Marian Leonard Tompson is one of the seven founders of La Leche League International. She was President of La Leche League for 24 years, from 1956 to 1980, and a member of the Founders Advisory Council until her resignation in November 2024, following policy changes regarding the inclusion of transgender women. Tompson was married to Clement Tompson and has seven children. She is an advocate for home birth.

== Career ==
Tompson helped develop the La Leche League Breastfeeding Seminars for Physicians, which have been held annually since 1973. She has served on many boards, committees and advisory councils, including the International Advisory Council for the World Alliance for Breastfeeding Action (1996 to present).; the Advisory Board for the National Association of Post Partum Care Services (1995), the Advisory Committee for Perinatal Health, Department of Public Health for the State of Illinois (1983); and served as a consultant for the WHO/UNICEF meeting on Infant and Young Child Feeding in Geneva, Switzerland in 1980.

In 2001, she founded AnotherLook at Breastfeeding and HIV/AIDS, a nonprofit organization focused on research regarding breastfeeding in the context of HIV/AIDS, dedicated to gathering information, raising critical questions, and stimulating research about breastfeeding in the context of HIV/AIDS. She is president and CEO of the organization.Mrs.
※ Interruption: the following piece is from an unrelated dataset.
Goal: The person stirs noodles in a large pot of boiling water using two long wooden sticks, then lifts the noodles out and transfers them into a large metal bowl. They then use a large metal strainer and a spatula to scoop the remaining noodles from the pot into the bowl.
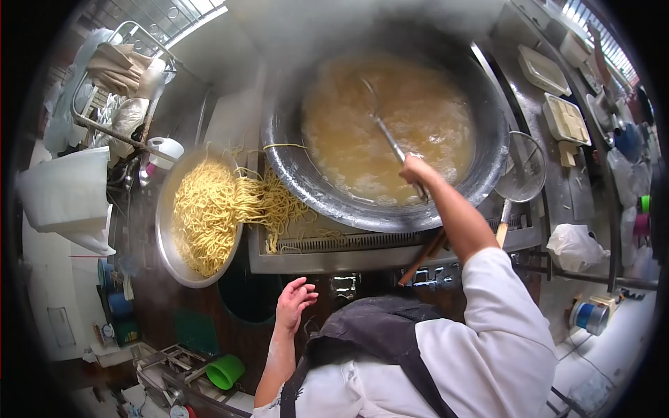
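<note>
My right hand (416, 169) is closed round the handle of a long metal stirring tool (390, 138). The tool slants into a very large wok (306, 198) of cloudy, foaming yellow-brown liquid (341, 104); its far end is partly under the surface, so its exact shape is hidden. My left hand (296, 303) hangs in front of the stove with loosely bent fingers, holding nothing. Yellow noodles (205, 216) fill a metal basin (164, 233) left of the wok, and more noodles spill across to the stove top. One strand lies over the wok's rim.
Steam hangs over the wok. On the right are a wire strainer (523, 167) with a wooden handle, food trays (566, 118) and a white plastic bag (577, 247). To the left stand a metal rack (108, 125) and a white container (66, 198). A green bucket (224, 372) is lower left.
</note>
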Demonstrator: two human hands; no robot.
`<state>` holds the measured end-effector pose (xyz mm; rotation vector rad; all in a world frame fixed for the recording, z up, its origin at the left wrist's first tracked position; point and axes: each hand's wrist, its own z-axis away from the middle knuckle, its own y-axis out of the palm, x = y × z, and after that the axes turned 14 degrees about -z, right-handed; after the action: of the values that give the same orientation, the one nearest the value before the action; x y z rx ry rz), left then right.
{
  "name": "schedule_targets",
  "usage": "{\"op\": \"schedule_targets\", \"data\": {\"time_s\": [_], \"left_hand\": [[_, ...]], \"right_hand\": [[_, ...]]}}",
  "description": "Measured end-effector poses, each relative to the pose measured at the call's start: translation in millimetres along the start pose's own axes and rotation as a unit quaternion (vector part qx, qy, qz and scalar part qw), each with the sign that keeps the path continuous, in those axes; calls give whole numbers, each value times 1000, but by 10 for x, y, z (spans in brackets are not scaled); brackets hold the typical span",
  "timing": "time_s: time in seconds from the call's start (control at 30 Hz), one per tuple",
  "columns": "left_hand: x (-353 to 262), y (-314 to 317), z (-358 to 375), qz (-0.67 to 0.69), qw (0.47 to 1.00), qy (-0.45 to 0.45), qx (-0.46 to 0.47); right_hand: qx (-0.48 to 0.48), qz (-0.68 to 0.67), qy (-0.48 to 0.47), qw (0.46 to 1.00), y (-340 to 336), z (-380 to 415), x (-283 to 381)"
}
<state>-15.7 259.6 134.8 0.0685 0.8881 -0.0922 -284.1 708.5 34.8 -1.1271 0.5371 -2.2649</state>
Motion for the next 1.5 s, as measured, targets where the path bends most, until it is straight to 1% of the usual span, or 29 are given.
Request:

In 1998, Mothering magazine designated Tompson a 'Living Treasure'.

Her memoir, Passionate Journey, My Unexpected Life, co-authored with Melissa Clark Vickers, was published in 2011.

In 2024, Tompson resigned for La Leche League, over disagreements about breastfeeding by trans women, writing in her resignation letter that the "shift from following the norms of nature, which is the core of mothering through breastfeeding, to indulging the fantasies of adults, is destroying our organization."

==Interviews==

In the September/October 1982 issue of Mother Earth News, Mrs. Tompson was interviewed about La Leche League and the benefits of homebirth.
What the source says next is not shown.